Your answer must consist of exactly the lines below, starting with the line with "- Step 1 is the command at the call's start" and going on through the line with "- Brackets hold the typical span", and nothing else.
***** Record excerpts
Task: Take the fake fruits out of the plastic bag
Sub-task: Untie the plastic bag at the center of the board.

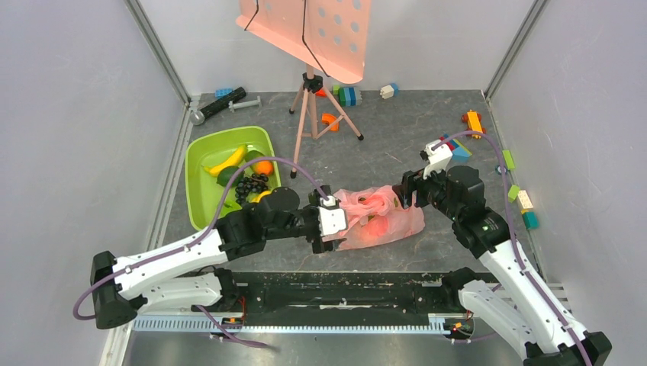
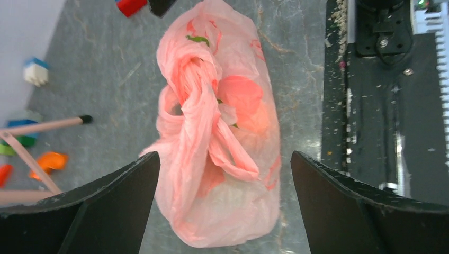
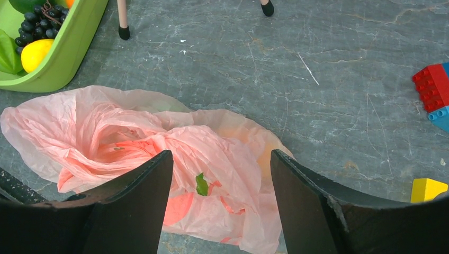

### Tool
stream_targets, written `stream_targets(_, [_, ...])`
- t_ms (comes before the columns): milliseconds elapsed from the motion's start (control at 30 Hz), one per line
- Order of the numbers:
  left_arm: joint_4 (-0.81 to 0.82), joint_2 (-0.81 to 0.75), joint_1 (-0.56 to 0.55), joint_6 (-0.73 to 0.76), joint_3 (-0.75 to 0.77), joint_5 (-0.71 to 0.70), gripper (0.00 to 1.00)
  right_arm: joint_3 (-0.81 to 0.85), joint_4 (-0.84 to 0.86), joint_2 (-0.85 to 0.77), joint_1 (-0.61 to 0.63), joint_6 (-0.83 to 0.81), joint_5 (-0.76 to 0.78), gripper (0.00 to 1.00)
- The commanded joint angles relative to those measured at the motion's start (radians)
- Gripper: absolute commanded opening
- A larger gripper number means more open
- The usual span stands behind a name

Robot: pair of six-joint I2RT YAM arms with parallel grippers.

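The pink plastic bag (image 1: 379,219) lies crumpled on the grey table between my two arms, its handles twisted together (image 2: 193,79). An orange-tinted lump (image 2: 258,119) shows through the film; I cannot tell what fruit it is. My left gripper (image 1: 329,223) is open wide at the bag's left end, with the bag (image 2: 217,201) lying loose between its fingers. My right gripper (image 1: 403,195) is open over the bag's right end (image 3: 212,159) and grips nothing. Fake fruits lie in the green tray (image 1: 204,206): a banana (image 1: 227,161), an orange (image 1: 263,167) and dark grapes (image 1: 249,187).
A pink perforated panel (image 1: 320,30) on a tripod (image 1: 309,107) stands at the back centre. Toy blocks lie at the back (image 1: 347,95) and along the right wall (image 1: 523,200). A black tool (image 1: 225,101) lies at the back left. Red and blue bricks (image 3: 433,87) sit right of the bag.
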Motion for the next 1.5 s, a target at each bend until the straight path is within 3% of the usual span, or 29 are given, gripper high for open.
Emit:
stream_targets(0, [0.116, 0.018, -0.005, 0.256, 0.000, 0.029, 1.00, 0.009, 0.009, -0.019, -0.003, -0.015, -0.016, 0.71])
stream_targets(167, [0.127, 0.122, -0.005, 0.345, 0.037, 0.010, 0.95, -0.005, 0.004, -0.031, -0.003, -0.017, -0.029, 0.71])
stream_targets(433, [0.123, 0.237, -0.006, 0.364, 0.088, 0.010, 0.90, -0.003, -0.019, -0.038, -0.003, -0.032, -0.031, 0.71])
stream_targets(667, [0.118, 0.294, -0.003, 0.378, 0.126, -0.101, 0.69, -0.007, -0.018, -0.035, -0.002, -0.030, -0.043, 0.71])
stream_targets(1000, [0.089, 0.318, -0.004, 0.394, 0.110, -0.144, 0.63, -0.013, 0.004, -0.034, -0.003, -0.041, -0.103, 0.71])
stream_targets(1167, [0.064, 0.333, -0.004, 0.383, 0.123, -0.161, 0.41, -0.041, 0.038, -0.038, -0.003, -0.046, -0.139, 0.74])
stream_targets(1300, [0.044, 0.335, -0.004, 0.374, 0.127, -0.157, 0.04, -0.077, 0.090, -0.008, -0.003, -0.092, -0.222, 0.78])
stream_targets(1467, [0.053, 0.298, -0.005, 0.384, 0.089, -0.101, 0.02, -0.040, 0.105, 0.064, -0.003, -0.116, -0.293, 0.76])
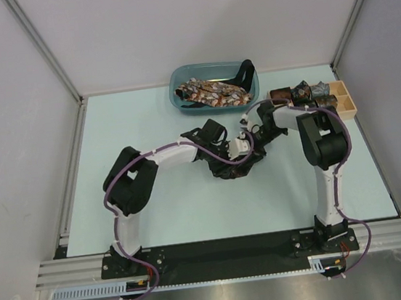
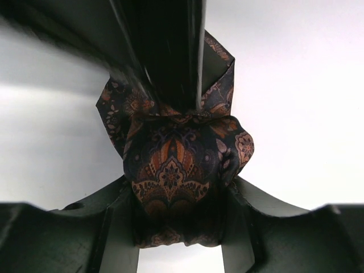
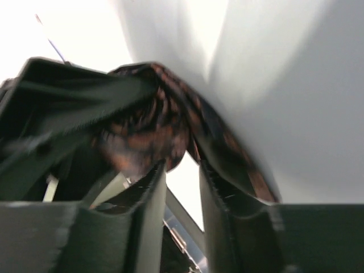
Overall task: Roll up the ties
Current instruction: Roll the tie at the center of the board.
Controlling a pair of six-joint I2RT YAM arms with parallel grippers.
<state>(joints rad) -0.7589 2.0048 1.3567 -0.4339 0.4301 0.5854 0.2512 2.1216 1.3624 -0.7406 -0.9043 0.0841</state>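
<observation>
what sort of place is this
Likely a robot lab work cell: a pale table boxed in by white panels on metal framing, two arms bolted at its near edge, and a bin of ties.

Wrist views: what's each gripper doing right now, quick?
Left gripper: jaws closed on the rolled tie.
Right gripper: jaws open, nothing between them.

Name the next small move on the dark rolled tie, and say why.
Probably draw the right hand clear: its jaws stand apart, while the left hand flanks the rolled tie on both sides and seems to hold it.
</observation>
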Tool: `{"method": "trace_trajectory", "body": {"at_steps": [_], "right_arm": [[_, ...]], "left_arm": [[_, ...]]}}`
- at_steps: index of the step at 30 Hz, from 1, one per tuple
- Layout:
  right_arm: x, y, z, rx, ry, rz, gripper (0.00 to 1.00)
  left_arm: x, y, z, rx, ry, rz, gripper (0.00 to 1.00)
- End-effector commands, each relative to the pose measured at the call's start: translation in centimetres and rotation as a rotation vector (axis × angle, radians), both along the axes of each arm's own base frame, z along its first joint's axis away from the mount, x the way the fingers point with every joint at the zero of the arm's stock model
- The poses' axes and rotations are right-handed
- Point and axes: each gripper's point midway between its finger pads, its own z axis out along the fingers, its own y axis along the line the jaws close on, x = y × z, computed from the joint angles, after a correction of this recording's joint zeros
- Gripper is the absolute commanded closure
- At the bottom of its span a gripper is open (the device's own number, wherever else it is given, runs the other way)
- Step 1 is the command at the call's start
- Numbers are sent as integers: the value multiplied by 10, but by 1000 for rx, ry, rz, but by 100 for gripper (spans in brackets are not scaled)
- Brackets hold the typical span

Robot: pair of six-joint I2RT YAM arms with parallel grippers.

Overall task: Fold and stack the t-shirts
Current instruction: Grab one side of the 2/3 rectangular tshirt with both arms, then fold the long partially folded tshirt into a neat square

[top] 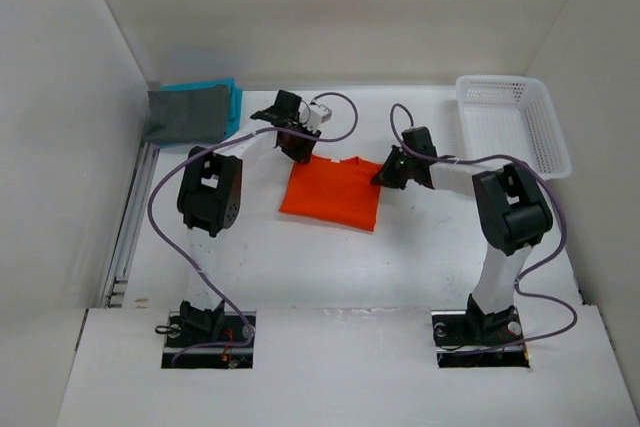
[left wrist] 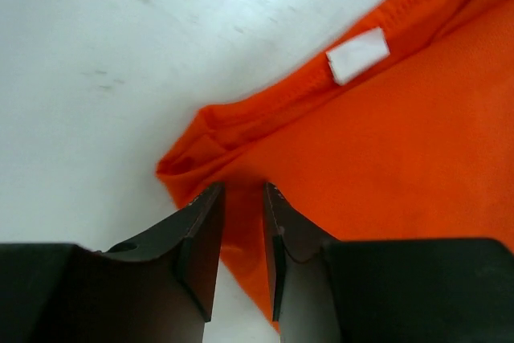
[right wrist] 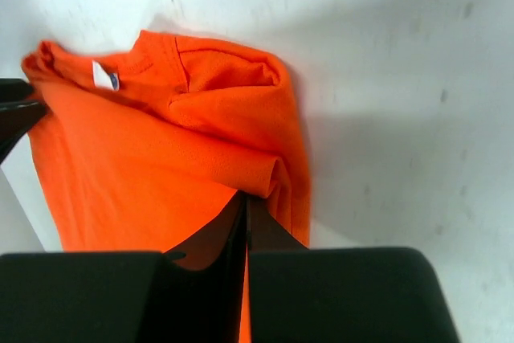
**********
### Answer for this exercise:
- Step 1 is the command at the call's start
- Numbers are sent as integers: the value multiplied by 10, but by 1000 for rx, ry, rz, but by 100 for gripper (spans in brackets are not scaled)
- Brackets hold the typical span

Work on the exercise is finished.